Le grand théoricien de la solidarité internationale a publié il y a quelque temps un ouvrage intitulé "Jardin à la française, plaidoyer pour une République de proximité". Quand on sait que "le jardin à la française ou jardin classique est un jardin à ambition esthétique et symbolique. (qu') il porte à son apogée l'art de corriger la nature pour y imposer la symétrie (et qu') il exprime le désir d'exalter dans le végétal le triomphe de l'ordre sur le désordre, de la culture sur la nature sauvage, du réfléchi sur le spontané." et que la proximité, c'est en gros le rapprochement entre deux flics et un sans-papier, on peut imaginer facilement la dose d'humanisme vibrant contenue dans ces pages.

Le triomphe de la culture sur la nature sauvage, le triomphe des ceintures de sécurité sur les vols France/Afrique. Captain Hortefeux (de-joie-à-Roissy) speaking.


Welcome on board, restons solidaires.

Encadrement de la braderie






S'il y a encore une chose pour laquelle il faudrait activement militer aujourd'hui, c'est bien la création de zones de hurlements.


Ce qui est fabuleux, c'est cette capacité à organiser le néant, à le quadriller méthodiquement, à essayer d'établir des listes du rien. Dans le vide absolu, c'est-à-dire dans le laps de temps traditionnellement travaillé par tous ceux qui ont la "chance" de pouvoir pointer tous les matins (et tous les soirs), développer ce talent propre au loser tendance easy culpabilisation/autoflagellation à circonscrire le rien pour avoir toutefois la sensation d' "avoir fait quelque chose".

"Le bonheur ne dépend que de soi". En gros, la vie est merdique, contingente de la grenouillère aux housses capitonnées, mais ce qui dépend de nous, c'est, dans la plus pure tradition stoïcienne, les "affects" que nous pouvons apposer à ces diverses (non) situations. Les deux jambes sectionnées, il hésita longuement entre une inscription aux jeux paralympiques dans la catégorie "saut à la perche en fauteuil" ou s'empaler sur son déambulateur en acier dépoli. Eh, Maurice, tu n'es pas "handicapé", tu es "handicapable" au bonheur. Théories fumeuses mais qui permettent à à peu près tout le monde de ne pas se remplir pour Noël une hotte de barbituriques.

Le libre-arbitre étant aussi effectif que la joie dans la bourgade de Treblinka en période hivernale, on peut facilement comprendre que le petit jeu de la liberté que nous jouons en permanence à nous-mêmes est complètement vain.
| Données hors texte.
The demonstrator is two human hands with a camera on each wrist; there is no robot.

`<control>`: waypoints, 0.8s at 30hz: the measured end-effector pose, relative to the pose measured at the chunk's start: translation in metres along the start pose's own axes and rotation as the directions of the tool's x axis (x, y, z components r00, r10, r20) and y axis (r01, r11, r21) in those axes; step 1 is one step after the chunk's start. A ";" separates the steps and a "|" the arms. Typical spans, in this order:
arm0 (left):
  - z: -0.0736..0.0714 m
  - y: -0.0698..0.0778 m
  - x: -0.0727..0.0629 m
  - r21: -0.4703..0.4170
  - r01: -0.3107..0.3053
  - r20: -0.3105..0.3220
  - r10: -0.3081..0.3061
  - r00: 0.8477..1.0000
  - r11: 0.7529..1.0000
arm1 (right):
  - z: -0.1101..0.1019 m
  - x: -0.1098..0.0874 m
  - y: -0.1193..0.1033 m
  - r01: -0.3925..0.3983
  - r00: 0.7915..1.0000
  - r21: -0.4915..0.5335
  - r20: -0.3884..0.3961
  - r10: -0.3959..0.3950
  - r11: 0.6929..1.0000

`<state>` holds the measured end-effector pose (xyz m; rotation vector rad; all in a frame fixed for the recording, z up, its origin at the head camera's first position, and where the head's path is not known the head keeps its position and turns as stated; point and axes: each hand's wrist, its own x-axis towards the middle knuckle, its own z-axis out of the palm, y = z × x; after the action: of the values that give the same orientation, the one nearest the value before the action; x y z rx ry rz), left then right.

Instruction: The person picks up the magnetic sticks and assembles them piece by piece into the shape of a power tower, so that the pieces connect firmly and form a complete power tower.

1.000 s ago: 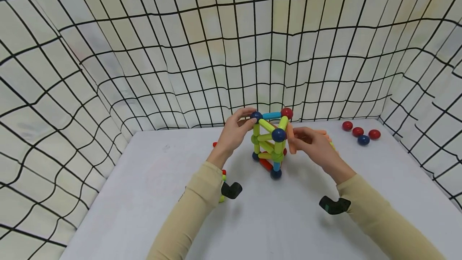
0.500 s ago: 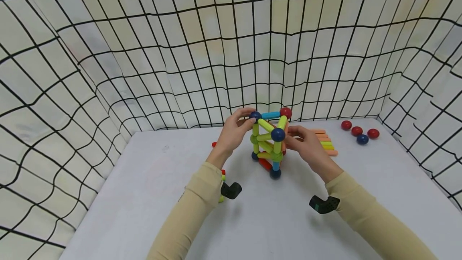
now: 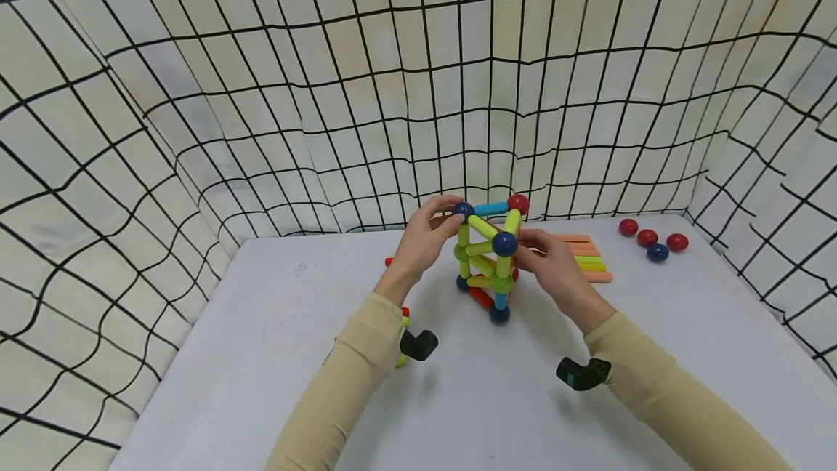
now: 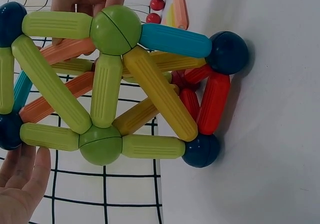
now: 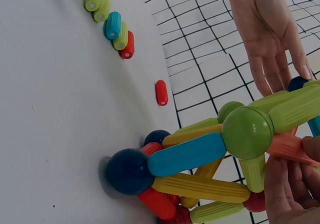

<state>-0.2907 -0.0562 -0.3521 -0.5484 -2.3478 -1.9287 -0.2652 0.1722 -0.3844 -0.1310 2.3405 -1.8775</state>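
Observation:
A tower of magnetic rods and balls (image 3: 482,247) stands upright on the white table, built from green, yellow, red, blue and orange pieces. At its top left corner, my left hand (image 3: 425,238) holds a dark blue ball (image 3: 463,211) between thumb and fingers. On the tower's right side, my right hand (image 3: 556,267) pinches an orange magnetic rod (image 5: 290,148). That rod lies against a green ball (image 5: 247,132) in the right wrist view; its far end is hidden. A red ball (image 3: 519,204) tops the back right corner.
Several orange and yellow rods (image 3: 591,264) lie in a row right of the tower. Beyond them are red balls (image 3: 647,238) and a dark blue ball (image 3: 657,253). Short coloured rods (image 5: 114,25) lie left of the tower. Black netting (image 3: 418,118) surrounds the table.
My right hand has moved left with the orange rod, from beside the tower up against its right side. The left hand has stayed on the dark blue ball.

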 end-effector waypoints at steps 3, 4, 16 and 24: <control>0.000 -0.001 0.000 0.002 0.017 -0.003 -0.017 1.000 1.000 | 0.000 -0.001 0.001 0.005 1.000 -0.008 0.006 -0.005 1.000; -0.001 -0.002 0.000 0.001 0.027 -0.007 -0.027 1.000 1.000 | -0.001 -0.002 0.001 0.002 1.000 -0.015 0.010 -0.002 1.000; -0.002 -0.033 -0.009 0.193 0.198 0.167 -0.231 0.959 0.961 | 0.012 -0.027 0.025 0.101 0.995 -0.243 0.021 -0.099 0.965; -0.006 -0.037 -0.022 0.222 0.198 0.195 -0.242 0.951 0.955 | 0.006 -0.029 0.032 0.201 0.971 -0.357 -0.051 -0.234 0.912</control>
<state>-0.2826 -0.0728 -0.3909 -0.5264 -2.8140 -1.7608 -0.2345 0.1779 -0.4156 -0.3632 2.8105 -1.5565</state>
Non pas qu'il faille obéir, mais simplement reconnaître qu'en dernier ressort, le pouvoir de décision que nous croyons détenir est aussi creux que la coquille d'une larve en mode régression active. La surlarve Parisot (Laurence) élue à la suite du Baron de mes deux par un conclave où l'échange de bons procédés prévaut entre exploiteurs de choix, avait un jour déclaré que, finalement, la précarité dans le "monde du travail" n'était que la suite logique, ou le simple décalque, de la précarité globale qui pouvait exister pour à peu près 98% des gueux (1). Votre vie est misérable, incluant dans le désordre les "activités" intellectuelles et affectives, ne vous étonnez pas mes braves du continuum que nous nous efforçons de maintenir, entre votre (non) vie personnelle et celle beaucoup plus lucrative (pour nous) qui s'appelle le travail.

Le travail n'est plus alors qu'un épiphénomène d'une merde globalisée. Grâce à Parisot et consorts, au moins aurez-vous le privilège exquis de ne pas être étonnés. Après vous être vendus dans les règles de l'art auprès d'un énième sous-fifre des "RH", on parlera sur un fauteuil Habitat des ruptures et autres incongruités qui jalonnent votre parcours. "Qu'attendez-vous de cet emploi?" "Des thunes pour investir dans les pierres".



Hors de la coquille, les conpromis.






(1) « La vie, la santé, l'amour sont précaires, pourquoi le travail échapperait-il à cette loi ? », Laurence Parisot, Le Figaro, 30 août 2005.